Les grands hommes ont déjà plaidé contre les fausses bonnes idées.
Discours prononcé en 1848 par Victor Hugo devant l’Assemblée Nationale.
« Personne plus que moi, messieurs, n’est pénétré de la nécessité, de l’urgente nécessité d’alléger le budget. J’ai déjà voté et continuerai de voter la plupart des réductions proposées, à l’exception de celles qui me paraîtraient tarir les sources même de la vie publique et de celles qui, à côté d’une amélioration financière douteuse, me présenteraient une faute politique certaine. C’est dans cette dernière catégorie que je range les réductions proposées par le comité des finances sur ce que j’appellerai le budget spécial des lettres, des sciences et des arts.
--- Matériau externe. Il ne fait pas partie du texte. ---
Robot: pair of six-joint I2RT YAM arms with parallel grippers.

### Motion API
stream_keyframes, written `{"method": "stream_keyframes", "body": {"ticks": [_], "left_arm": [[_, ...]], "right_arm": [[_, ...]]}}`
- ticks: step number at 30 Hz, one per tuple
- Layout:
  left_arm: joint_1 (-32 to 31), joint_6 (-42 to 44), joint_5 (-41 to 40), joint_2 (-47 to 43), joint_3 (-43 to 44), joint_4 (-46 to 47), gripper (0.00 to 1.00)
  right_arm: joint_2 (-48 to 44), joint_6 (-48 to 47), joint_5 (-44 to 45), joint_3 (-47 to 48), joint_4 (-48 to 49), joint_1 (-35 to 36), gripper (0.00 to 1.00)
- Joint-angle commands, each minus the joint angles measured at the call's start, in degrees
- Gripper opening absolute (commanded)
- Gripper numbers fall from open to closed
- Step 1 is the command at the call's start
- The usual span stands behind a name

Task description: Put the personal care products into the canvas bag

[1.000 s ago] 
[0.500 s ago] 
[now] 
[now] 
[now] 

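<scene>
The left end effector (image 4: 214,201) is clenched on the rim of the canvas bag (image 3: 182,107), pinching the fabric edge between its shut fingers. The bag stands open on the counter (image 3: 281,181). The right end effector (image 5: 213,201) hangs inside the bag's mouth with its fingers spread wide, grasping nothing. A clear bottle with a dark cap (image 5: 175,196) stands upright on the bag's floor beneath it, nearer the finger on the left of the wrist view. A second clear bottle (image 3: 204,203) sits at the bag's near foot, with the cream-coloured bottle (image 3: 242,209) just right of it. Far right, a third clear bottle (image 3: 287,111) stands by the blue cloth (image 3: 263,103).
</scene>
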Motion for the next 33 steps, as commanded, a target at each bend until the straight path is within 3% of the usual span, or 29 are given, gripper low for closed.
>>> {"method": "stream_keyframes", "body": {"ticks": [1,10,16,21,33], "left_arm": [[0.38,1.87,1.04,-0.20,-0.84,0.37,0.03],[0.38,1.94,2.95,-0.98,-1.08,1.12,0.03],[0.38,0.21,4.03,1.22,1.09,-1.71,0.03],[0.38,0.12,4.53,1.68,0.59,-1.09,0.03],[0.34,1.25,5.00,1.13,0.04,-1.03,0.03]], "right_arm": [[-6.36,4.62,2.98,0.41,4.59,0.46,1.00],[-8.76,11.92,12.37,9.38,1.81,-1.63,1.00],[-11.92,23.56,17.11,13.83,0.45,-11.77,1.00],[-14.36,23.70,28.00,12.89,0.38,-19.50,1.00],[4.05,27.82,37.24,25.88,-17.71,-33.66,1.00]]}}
Que penseriez-vous, messieurs, d’un particulier qui aurait 500 francs de revenus, qui consacrerait tous les ans à sa culture intellectuelle, pour les sciences, les lettres et les arts, une somme bien modeste : 5 francs, et qui, dans un jour de réforme, voudrait économiser sur son intelligence six sous ? Voilà, messieurs, la mesure exacte de l’économie proposée. Eh bien ! Ce que vous ne conseillez pas à un particulier, au dernier des habitants d’un pays civilisé, on ose le conseiller à la France. Je viens de vous montrer à quel point l’économie serait petite ; je vais vous montrer maintenant combien le ravage serait grand.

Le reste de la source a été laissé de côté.